- **The problem**:
Check each line of the listing below for the string "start", and give only how many lines hold it.

- **Given entries**:
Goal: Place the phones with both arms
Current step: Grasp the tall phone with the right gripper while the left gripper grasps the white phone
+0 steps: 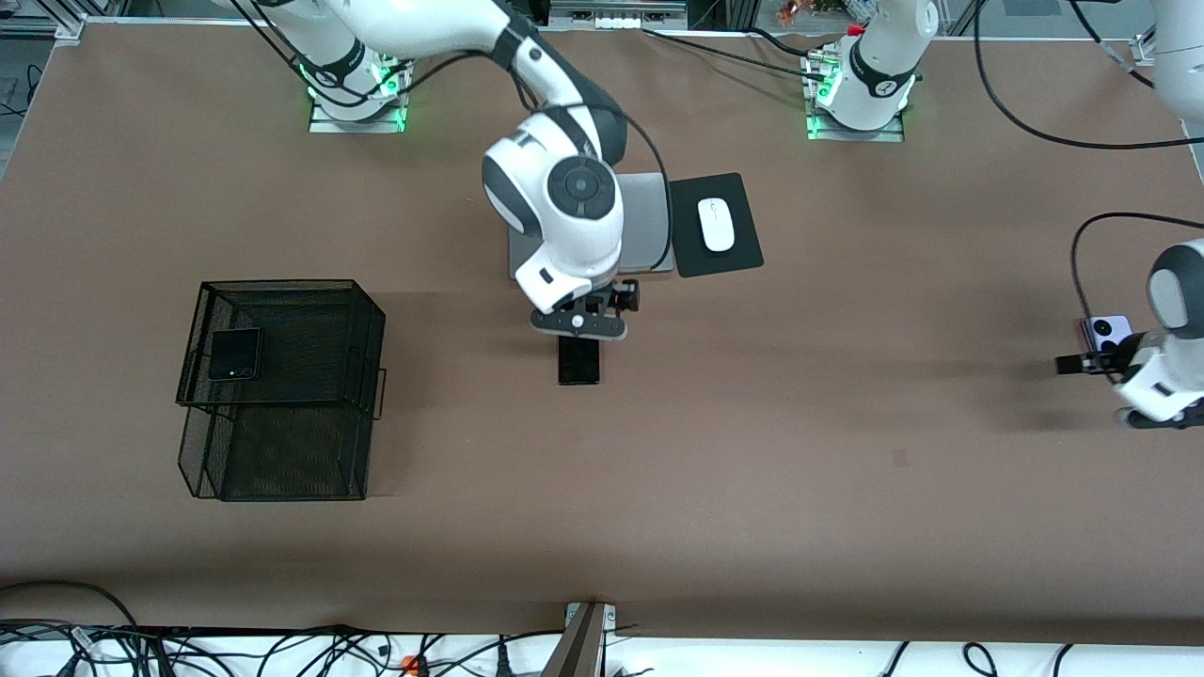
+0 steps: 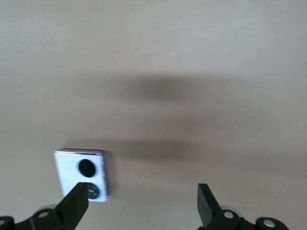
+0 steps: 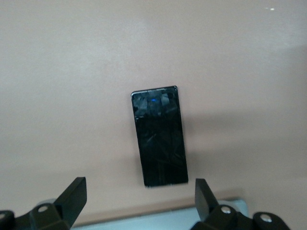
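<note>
A long slim black slab phone (image 1: 578, 362) lies flat on the table at its middle. My right gripper (image 1: 578, 340) hangs open just above the slab's end nearest the laptop. In the right wrist view the slab (image 3: 159, 136) lies lengthwise ahead of the open right gripper (image 3: 140, 189), untouched. A lavender-white square phone with two black circles (image 1: 1108, 331) lies at the left arm's end of the table. My left gripper (image 1: 1091, 360) is open beside it. In the left wrist view one fingertip (image 2: 79, 194) overlaps the phone (image 2: 84, 175). A black flip phone (image 1: 233, 354) lies in the mesh basket (image 1: 282, 385).
The black wire basket stands at the right arm's end of the table. A grey laptop (image 1: 649, 226) lies under the right arm's wrist, with a white mouse (image 1: 716, 225) on a black pad (image 1: 724, 259) beside it. The laptop's edge shows in the right wrist view (image 3: 168, 218).
</note>
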### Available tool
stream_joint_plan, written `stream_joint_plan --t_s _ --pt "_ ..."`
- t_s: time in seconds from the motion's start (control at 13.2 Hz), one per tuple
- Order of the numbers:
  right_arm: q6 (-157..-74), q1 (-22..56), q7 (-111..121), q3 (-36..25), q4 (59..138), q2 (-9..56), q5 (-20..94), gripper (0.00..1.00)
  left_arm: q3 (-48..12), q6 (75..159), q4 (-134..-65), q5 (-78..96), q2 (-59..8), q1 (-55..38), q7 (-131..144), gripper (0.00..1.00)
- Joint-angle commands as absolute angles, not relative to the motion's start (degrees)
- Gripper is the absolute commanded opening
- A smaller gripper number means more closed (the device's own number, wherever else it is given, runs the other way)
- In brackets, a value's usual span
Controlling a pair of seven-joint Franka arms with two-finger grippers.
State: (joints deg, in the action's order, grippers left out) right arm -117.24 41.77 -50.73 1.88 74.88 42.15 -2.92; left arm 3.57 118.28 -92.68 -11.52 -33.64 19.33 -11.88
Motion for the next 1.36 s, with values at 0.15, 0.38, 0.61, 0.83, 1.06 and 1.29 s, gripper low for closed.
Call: stream_joint_plan --t_s 0.15,0.38,0.61,0.83,1.06,1.29 --pt "-127.4 41.3 -48.7 2.2 81.1 45.9 -4.1 1.0 2.1 129.3 -93.9 -11.8 -37.1 27.8 -18.1 1.0" --pt "-129.3 41.3 -48.7 2.2 81.1 48.4 -5.9 1.0 1.2 129.7 -93.8 -5.3 -38.2 32.5 -25.8 1.0" --pt "-130.1 41.4 -48.8 2.2 81.1 49.7 -5.9 1.0 1.2 130.1 -93.9 1.3 -39.7 34.0 -32.8 1.0" --pt "-131.2 41.6 -48.8 2.2 81.1 50.4 -6.0 1.0 1.4 133.4 -94.0 0.5 -40.0 34.0 -33.1 1.0" --pt "-131.4 41.5 -47.0 2.2 81.1 50.5 -5.9 0.58 1.4 135.2 -94.7 0.6 -41.3 34.8 -33.1 1.0" --pt "-131.3 41.2 -46.0 2.2 80.7 50.2 -5.8 0.0 1.4 135.5 -96.0 0.5 -41.3 34.9 -33.0 1.0"
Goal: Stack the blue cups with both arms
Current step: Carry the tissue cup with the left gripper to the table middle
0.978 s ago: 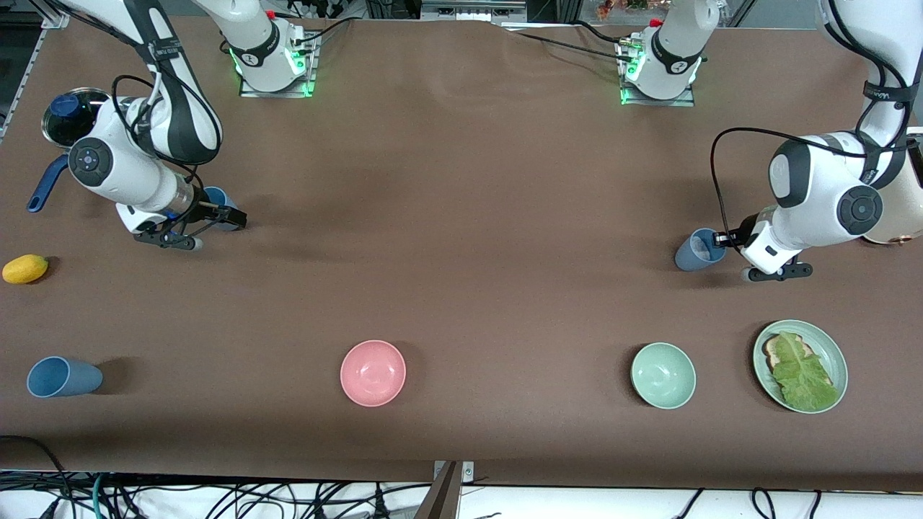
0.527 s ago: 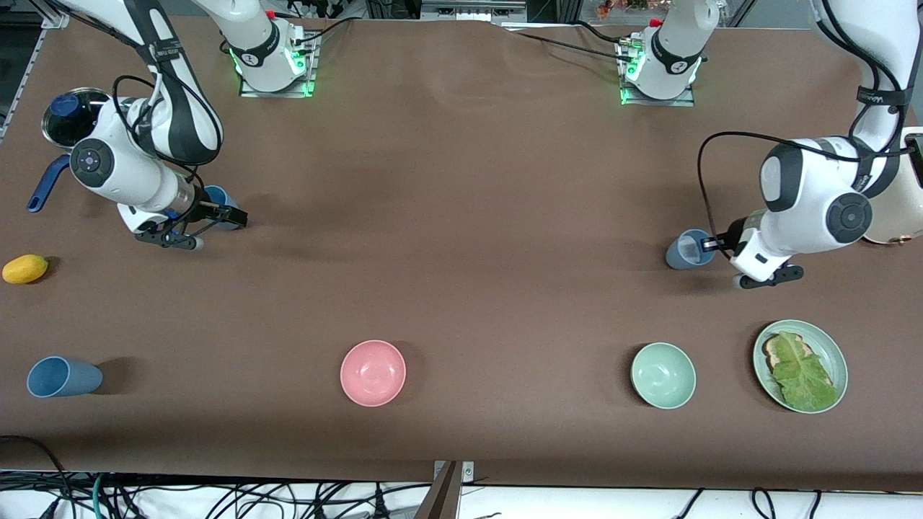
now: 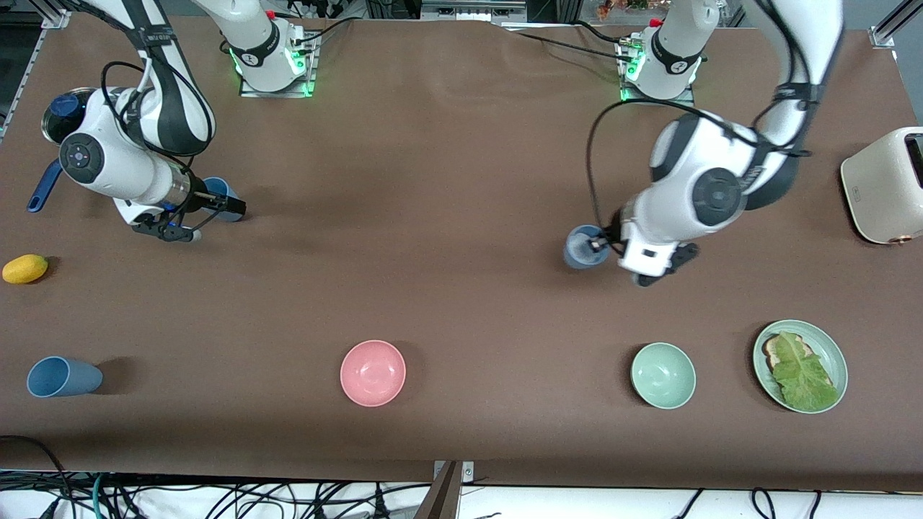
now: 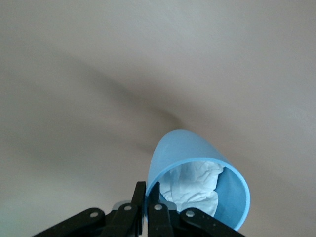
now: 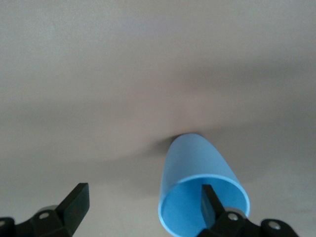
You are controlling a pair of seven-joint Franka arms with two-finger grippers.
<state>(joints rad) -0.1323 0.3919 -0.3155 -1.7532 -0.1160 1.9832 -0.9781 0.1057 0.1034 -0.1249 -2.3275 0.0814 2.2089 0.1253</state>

- **Solution below**:
2